Erdogan Offers Citizenship to Refugees From Syria and Iraq

Turkish President Recep Tayyip ErdoganTurkish President Recep Tayyip Erdogan

Turkish President Recep Tayyip Erdogan has announced that some Syrian and Iraqi refugees who pass a screening process will be granted Turkish citizenship.

In a speech broadcast on television on Friday, Erdogan said that security checks would be carried out to determine who among the millions who fled war in their home countries were eligible for citizenship, Aljazeera reported.

“Our interior ministry is carrying out work, and under this work, some of them will be granted our nationality after all the necessary checks have been carried out,” he said.

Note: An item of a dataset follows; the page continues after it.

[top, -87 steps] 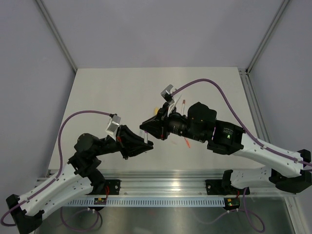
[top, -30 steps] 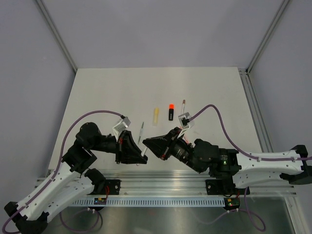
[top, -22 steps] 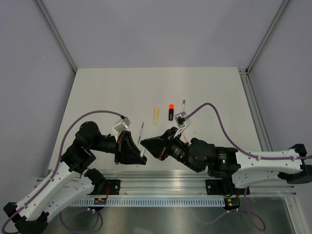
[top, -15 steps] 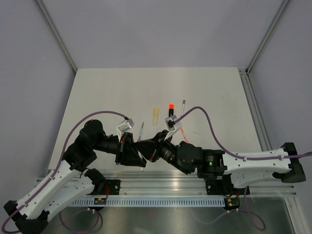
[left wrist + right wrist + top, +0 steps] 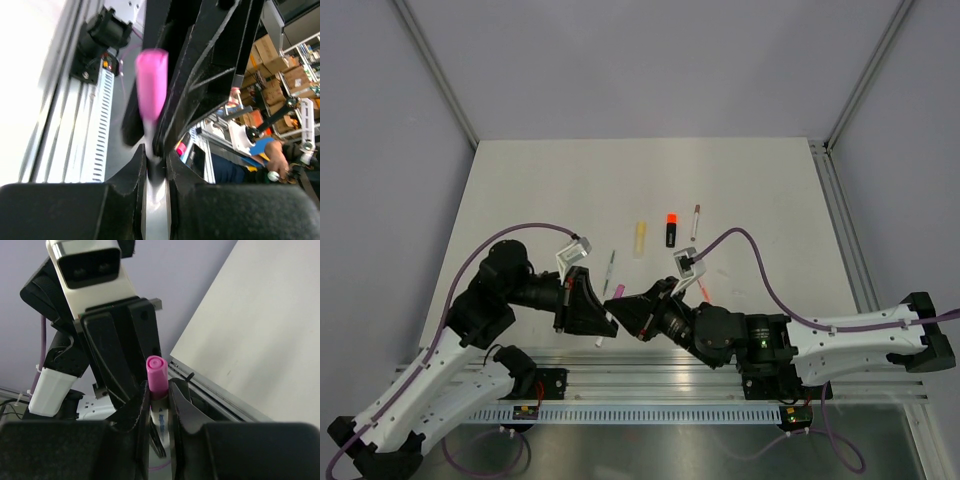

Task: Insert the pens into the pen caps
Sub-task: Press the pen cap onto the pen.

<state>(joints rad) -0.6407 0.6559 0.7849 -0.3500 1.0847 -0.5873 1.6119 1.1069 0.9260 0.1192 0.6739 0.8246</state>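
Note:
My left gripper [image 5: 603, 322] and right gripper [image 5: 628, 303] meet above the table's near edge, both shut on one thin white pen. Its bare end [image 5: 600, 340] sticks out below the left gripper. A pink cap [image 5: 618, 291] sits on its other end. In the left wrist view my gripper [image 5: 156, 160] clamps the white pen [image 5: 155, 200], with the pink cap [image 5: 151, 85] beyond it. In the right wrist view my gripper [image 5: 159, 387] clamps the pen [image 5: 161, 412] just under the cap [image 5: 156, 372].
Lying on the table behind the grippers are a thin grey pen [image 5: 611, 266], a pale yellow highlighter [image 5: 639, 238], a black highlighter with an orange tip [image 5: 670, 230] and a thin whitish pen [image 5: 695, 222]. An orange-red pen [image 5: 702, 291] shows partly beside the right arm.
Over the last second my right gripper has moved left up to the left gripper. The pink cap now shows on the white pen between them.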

“There are highly qualified people among them; there are engineers, lawyers, doctors. Let’s make use of that talent ... Instead of letting them work illegally here and there, let’s give them the chance to work as citizens like the children of this nation.”

Erdogan added that the ministry “is ready to implement the measure at any time”. But he gave no further details, notably about how many would gain Turkish nationality.

According to Turkish government figures, the country is hosting more than three million Syrians and Iraqis who have fled conflict.

The Turkish leader outlined a naturalization plan last summer but the idea was met with angry protests and xenophobic comments on social media.

The country’s political opposition saw the plan as a scheme to widen Erdogan’s electoral basis at a time when he is pushing for constitutional reform to strengthen his powers.

 Aftermath of Attempted Coups

Turkey has dismissed more than 6,000 people and ordered the closure of dozens of associations under the state of emergency imposed after the failed coup in July, in a purge that showed no sign of slowing.

More than 100,000 people have already been suspended or sacked so far in a crackdown on those alleged to have links to coup plotters while dozens of media outlets have been shut down.

The dismissals are permitted under the state of emergency, which was extended by another three months in October, and was originally imposed in the wake of the coup.

But its scope has been vehemently criticized by the European Union and human rights activists.

The three decrees also ordered the closure of more than 80 associations accused of “activities affecting the security of the state”.

Critics have claimed that the crackdown goes well beyond the suspected coup plotters and targets anyone who has dared show opposition to Erdogan.

 Turkish PM Visits Iraq

Iraq’s state TV says the Turkish Prime Minister Binali Yildirim has arrived in Baghdad in his first visit since the two governments quarreled over the presence of unauthorized Turkish troops in northern Iraq.

The Saturday report did not give details on the schedule of Binali Yildirim’s two-day visit. On his Twitter account, the Turkish Ambassador to Baghdad, Faruk Kaymakci, said, “We hope that his visit will open a new chapter in Turkey-Iraq relations.”

The presence of some 500 Turkish troops in the Bashiqa region, northeast of Mosul, has stirred tension with Baghdad since late last year.

Iraq says they are in “blatant violation” of Iraqi sovereignty and had demanded their withdrawal. Turkey says the troops were invited by Iraqi forces and has ignored the calls.